Despite its location on the periphery of Europe, Finland was also affected by the spread of acquired immune deficiency syndrome (AIDS), but not to a serious degree. As of late 1988, only 32 cases of AIDS had been reported, and 222 persons had been found to be infected with the human immunodeficiency virus (HIV), although health officials believed there might be as many as 500 HIV-positive cases in all of Finland. Reasons for the slight presence of this health problem were the low frequency of drug use and prostitution, an aggressive and frank public education campaign, and the trust Finns felt for the national health system, which led them to adopt practices it recommended.

The most striking of all Finnish health problems was the high average mortality rate for males once they reached adulthood, which contributed to an average longevity in the mid-1980s of only 70.1 years compared with 73.6 years for Swedish males. In the second half of the 1970s, Finnish males over the age of twenty were one-third more likely to die by their sixty-fifth birthday than their Swedish neighbors. Cardiovascular diseases struck Finnish men twice as often as Swedish men. The three other chief causes of death were respiratory illnesses at twice the Swedish rate, lung cancer at three times the Swedish rate, and accidental or violent death at a frequency 50 percent higher than the Swedish figure. Health authorities have attributed the high mortality rates of the Finnish male to diet, excessive use of tobacco and alcohol, disruption of communities through migration, and a tradition of high-risk behavior that is particularly marked in working-class men in eastern Finland.

Mortality rates for Finnish women, with the exception of women over sixty-five, compared well with those of the other Nordic countries. A reason for this discrepancy between Finnish and other Nordic older women was the higher Finnish incidence of coronary problems, which occur later in women than in men.
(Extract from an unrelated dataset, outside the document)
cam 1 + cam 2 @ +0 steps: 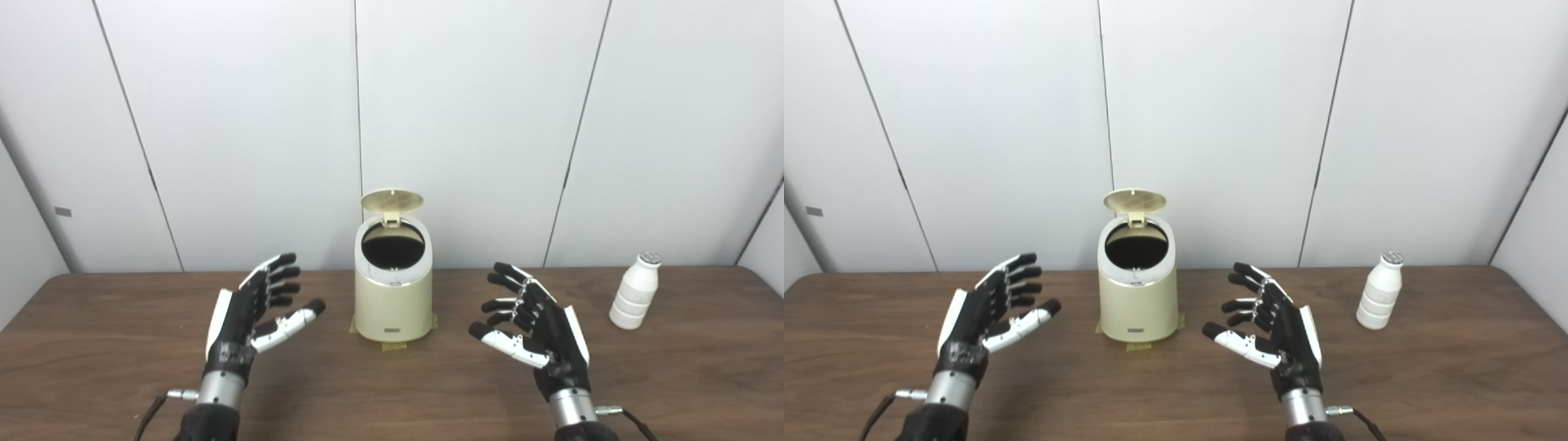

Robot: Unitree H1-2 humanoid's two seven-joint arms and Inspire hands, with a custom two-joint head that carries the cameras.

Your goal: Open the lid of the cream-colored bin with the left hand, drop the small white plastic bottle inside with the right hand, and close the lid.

In the mid-1980s, Finnish women lived an average of 78.1 years, compared with 79.6 years for Swedish women. Except for coronary illnesses, of which Finnish women died 50 percent more often than their Swedish counterparts, the other causes of Finnish female mortality matched those of Sweden. In some cases, cancer and respiratory diseases for example, Finnish women had an even lower rate of incidence.
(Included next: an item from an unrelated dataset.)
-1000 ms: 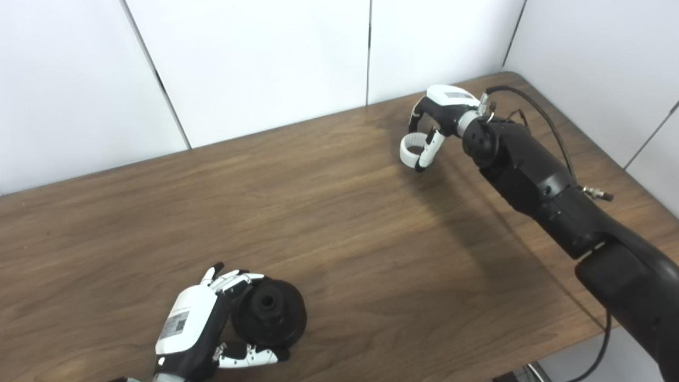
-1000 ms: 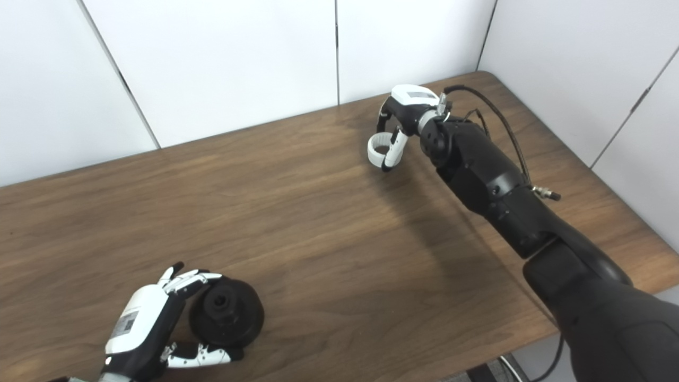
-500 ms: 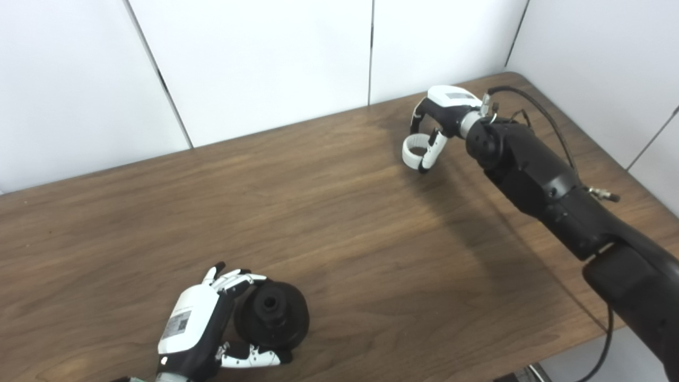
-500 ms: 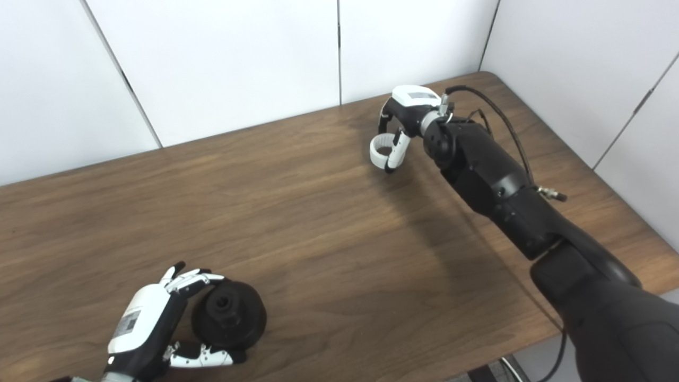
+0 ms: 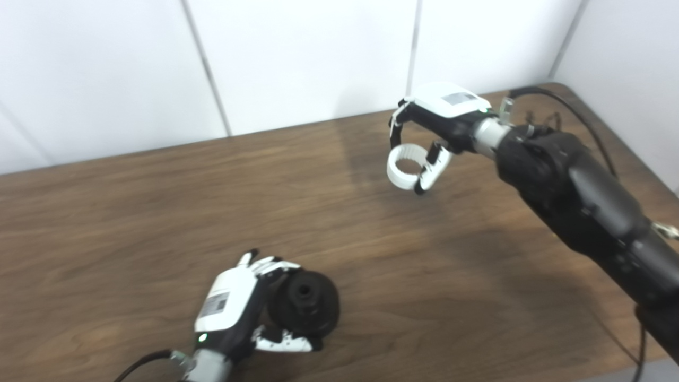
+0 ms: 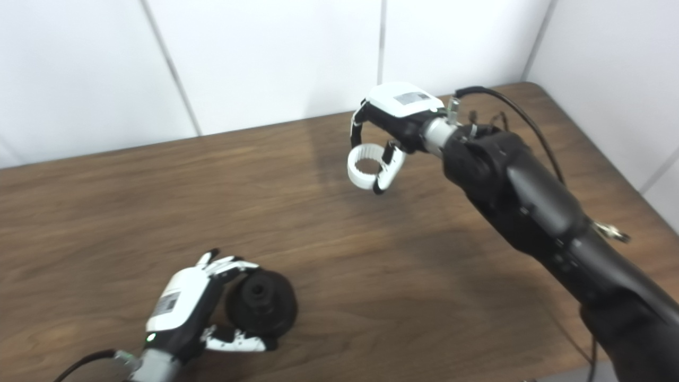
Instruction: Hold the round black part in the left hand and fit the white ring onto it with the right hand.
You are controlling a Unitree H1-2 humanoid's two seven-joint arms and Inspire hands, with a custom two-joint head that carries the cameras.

National efforts to improve living habits have included ca 30b mpaigns aagainst smoking, restraints on the consumption of alcohol, and better health education in schools. One program that has been widely studied by international health officials was one implemented in the province of Pohjois-Karjala that aimed at reforming dietary habits in a region particularly hard hit by coronary illnesses. Finland was also a participant in the World Health Organization's program Health for All by the Year 2000 and was its European reporting nation.